« Car il faut que ce qui est périssable en nous devienne impérissable; il faut que ce qui est mortel revête l'immortalité » (1 Co 15, 51-57).
Parler de la mort, ne va pas de soi aujourd’hui, et parler de la résurrection des morts est encore moins évident. La mort s’impose très vite à nous comme une réalité inéluctable : départ d’un proche parent, maladie qui interrompt la vie d’un plus jeune, stupide accident au détour d’un chemin… Une certitude s’impose à chacun : « un jour nous mourons ! » On peut fuir ou chercher à évacuer, par la quête de paradis artificiels, cette prise de conscience, elle finit toujours par revenir.
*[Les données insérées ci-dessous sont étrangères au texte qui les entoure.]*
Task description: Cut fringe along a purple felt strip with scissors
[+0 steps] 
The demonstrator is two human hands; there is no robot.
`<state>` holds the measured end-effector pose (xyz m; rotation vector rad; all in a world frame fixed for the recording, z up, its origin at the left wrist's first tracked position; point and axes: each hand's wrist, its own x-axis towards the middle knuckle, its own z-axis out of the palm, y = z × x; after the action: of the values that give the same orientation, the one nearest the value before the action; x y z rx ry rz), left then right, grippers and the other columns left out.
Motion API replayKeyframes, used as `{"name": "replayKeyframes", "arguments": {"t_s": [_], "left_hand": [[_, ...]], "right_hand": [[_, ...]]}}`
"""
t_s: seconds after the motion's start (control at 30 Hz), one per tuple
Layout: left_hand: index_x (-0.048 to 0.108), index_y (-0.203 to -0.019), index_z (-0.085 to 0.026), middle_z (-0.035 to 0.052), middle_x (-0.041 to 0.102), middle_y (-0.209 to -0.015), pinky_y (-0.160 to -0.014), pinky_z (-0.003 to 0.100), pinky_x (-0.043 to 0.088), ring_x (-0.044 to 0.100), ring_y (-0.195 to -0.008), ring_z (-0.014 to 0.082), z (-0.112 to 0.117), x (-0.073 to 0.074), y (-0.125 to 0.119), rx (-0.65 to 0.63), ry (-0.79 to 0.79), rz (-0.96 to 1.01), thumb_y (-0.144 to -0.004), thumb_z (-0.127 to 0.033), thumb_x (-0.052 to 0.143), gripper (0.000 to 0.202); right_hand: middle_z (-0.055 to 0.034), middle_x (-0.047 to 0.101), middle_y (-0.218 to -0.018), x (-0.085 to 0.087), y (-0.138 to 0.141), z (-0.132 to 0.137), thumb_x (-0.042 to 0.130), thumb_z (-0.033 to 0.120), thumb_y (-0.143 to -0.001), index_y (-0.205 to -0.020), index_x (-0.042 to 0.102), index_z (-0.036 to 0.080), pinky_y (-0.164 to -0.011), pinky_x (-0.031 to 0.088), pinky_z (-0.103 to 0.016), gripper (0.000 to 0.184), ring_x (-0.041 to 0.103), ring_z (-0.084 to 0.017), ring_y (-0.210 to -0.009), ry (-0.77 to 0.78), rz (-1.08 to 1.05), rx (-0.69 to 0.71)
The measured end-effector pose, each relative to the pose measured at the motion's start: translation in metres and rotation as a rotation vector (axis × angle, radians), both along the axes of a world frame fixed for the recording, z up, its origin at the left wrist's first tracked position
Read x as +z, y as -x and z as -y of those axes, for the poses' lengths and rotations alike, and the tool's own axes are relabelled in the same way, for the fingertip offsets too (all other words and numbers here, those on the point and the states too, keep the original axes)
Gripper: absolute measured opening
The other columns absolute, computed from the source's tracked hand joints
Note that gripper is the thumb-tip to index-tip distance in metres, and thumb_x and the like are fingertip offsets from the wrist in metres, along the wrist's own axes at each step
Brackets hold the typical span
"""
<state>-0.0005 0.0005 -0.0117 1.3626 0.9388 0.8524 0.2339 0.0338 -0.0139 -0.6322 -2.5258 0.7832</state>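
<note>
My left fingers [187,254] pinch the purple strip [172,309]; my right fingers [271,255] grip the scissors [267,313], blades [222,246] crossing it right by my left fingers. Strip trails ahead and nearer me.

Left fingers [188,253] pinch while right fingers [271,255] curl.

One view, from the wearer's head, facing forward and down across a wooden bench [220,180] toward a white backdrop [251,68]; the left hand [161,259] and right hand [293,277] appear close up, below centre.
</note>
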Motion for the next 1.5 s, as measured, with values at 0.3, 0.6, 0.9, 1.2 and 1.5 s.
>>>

Elle frappe indifféremment celles et ceux que nous côtoyons, petits et grands, jeunes ou vieux… Confronté à cette réalité depuis la nuit des temps, l’être humain s’est mis à enterrer ses morts, puis, imaginant une forme de survie après la mort, il ajoutera à la sépulture du défunt, suivant les cultures, différents éléments de nourriture ou autre, qui lui seront nécessaires dans l’au-delà.
Avec le christianisme, une autre forme de croyance se développe. Après la mort de Jésus en croix, un cri retentit sous différentes formes : « Christ est vivant ! Jésus le crucifiéest ressuscitéd’entre les morts ! »Ou encore : « Ce Jésus que vous avez crucifié, Dieu l’a fait et Seigneur et Christ ! »Les disciples de Jésus font l’expérience de la rencontre avec le Ressuscité ou le Vivant et leurs vies en sont entièrement transformées. Ils savent désormais, de la certitude que donne la foi, que la mort n’est pas le dernier mot de tout et qu’en Jésus, mort et ressuscité, s’est manifestée la victoire de l‘amour sur la mort. Ils comprennent également que le destin de tout être humain peut s’inscrire dans la vie de Jésus.
Paul s’est fait le chantre de cette grande espérance : Si nous mourons avec lui (le Christ), avec lui nous règnerons. Autrement dit : la mort est un passage vers la vie en Dieu. Les termes ne sont pas faciles à comprendre. A des Corinthiens allergiques à cette idée, comme beaucoup de nos contemporains, il dit : « Il faut que ce qui est périssable en nous devienne impérissable ; il faut que ce qui est mortel revête l’immortalité. » Et il rappelle avec force que « si le Christ n’est pas ressuscitéd’entre les morts, vaine est notre foi ! » Pour lui, la résurrection est une forme de naissance à une vie nouvelle. Cette vie-là, nous la connaîtrons lorsque nous aurons franchi la porte de la mort. Pour l’heure, nous sommes dans l’attente, confrontés à une existence pas toujours facile et parfois très douloureuse. C’est le temps de la germination. Nous osons croire que notre vie a un sens qui trouve son plein achèvement en Dieu. C’est la joyeuse espérance qui nous anime et nous fait vivre aujourd’hui encore sans désespérer de tout.